The question

When political media tries to persuade, how does it do it? Persuasion strategies such as fear appeals, authority citations, in-group framing, and statistical anchoring are well theorized but rarely measured at the scale modern media operates. We want a map of narrative framing and social influence across the media landscape, built from the text itself.

The system

The corpus is 2M+ political news articles spanning media domains, sourced through GDELT’s global event stream. Articles flow through cleaning and validation into LLM fine-tuning and evaluation pipelines that classify the persuasion strategies at work in each piece.

What I built

The main engineering obstacle is scale, because requests fail constantly across 2M articles.
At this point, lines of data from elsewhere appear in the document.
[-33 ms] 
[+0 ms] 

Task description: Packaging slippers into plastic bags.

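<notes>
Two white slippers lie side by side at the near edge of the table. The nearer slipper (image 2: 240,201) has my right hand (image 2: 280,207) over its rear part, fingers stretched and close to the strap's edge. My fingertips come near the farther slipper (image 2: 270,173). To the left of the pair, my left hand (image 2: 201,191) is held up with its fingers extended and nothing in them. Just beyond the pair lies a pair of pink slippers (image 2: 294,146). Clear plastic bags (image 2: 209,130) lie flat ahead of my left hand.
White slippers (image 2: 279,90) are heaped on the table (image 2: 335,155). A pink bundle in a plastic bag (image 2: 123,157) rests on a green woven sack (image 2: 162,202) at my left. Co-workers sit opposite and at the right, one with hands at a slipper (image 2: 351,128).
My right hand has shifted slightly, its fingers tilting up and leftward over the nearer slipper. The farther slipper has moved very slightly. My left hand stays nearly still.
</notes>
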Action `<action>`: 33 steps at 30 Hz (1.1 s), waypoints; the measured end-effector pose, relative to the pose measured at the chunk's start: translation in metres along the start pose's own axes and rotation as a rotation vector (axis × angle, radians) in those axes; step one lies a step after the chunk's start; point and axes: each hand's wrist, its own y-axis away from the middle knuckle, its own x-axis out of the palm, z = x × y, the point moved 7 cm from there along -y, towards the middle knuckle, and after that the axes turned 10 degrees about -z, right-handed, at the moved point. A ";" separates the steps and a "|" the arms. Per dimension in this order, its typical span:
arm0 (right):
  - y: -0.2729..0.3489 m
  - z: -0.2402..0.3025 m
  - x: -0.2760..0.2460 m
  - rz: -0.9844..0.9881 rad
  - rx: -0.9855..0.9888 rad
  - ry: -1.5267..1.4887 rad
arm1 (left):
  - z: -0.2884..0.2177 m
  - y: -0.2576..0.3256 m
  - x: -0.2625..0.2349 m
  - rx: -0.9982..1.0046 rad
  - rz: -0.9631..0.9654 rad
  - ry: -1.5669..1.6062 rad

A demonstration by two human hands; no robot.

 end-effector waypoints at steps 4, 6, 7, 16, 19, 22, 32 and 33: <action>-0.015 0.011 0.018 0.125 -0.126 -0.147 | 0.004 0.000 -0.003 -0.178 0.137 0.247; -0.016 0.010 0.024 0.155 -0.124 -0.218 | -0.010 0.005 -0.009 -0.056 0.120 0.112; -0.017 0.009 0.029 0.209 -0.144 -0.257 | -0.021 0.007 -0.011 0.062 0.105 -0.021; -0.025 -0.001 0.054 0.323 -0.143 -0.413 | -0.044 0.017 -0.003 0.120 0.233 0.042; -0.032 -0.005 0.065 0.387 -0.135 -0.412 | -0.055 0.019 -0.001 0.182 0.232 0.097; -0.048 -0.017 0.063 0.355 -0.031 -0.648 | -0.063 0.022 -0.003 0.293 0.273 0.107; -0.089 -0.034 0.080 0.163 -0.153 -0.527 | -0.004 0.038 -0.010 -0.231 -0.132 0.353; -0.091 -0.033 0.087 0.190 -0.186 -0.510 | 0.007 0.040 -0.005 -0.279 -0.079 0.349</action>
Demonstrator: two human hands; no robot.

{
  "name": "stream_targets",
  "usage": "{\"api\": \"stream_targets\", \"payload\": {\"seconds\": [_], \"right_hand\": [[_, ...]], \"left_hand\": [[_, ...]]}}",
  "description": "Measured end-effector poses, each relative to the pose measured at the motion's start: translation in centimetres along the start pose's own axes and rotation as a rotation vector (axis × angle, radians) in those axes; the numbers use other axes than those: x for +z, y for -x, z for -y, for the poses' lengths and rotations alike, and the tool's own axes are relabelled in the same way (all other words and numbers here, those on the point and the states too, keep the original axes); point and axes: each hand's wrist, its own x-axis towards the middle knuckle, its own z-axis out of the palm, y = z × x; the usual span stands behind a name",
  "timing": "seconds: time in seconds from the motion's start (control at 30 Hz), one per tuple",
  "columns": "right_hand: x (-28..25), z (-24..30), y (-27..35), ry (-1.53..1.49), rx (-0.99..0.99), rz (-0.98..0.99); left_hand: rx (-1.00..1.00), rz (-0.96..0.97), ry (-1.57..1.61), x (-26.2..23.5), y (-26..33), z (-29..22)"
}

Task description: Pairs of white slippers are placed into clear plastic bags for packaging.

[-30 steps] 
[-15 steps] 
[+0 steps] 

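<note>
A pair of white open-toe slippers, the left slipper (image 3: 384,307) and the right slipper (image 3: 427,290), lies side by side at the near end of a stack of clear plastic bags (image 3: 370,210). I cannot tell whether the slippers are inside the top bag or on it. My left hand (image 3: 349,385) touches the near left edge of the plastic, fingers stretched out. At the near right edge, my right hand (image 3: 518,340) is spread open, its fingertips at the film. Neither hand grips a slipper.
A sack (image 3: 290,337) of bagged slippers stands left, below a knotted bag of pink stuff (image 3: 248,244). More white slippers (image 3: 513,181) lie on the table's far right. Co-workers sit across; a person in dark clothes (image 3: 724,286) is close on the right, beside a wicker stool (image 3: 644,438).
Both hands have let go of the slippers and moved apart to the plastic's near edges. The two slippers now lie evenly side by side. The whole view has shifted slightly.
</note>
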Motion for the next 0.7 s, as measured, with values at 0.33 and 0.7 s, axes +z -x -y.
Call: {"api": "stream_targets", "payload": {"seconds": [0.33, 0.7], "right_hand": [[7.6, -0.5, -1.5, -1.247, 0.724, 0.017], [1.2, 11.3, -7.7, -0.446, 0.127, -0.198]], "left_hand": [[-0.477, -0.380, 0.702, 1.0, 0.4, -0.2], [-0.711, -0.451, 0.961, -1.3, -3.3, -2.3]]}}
I authored the lab’s open-source GDELT scraper with the failure modes designed in:

  • Concurrent jobs that saturate bandwidth without tripping rate limits.
  • Resumable progress, so a run that dies at article 1,400,000 restarts there instead of at zero.
  • Retry logic with backoff for the transient failures that are guaranteed at this scale.
  • Content validation that catches paywalls, soft 404s, and boilerplate masquerading as articles before they contaminate the training data.

Downstream, the corpus feeds fine-tuning and evaluation of LLM classifiers over a persuasion-strategy taxonomy.

What we’re learning

Strategy distributions differ measurably across media domains. Outlets differ not just in what they cover but in how they persuade. The scraper is open source and in use beyond the original project.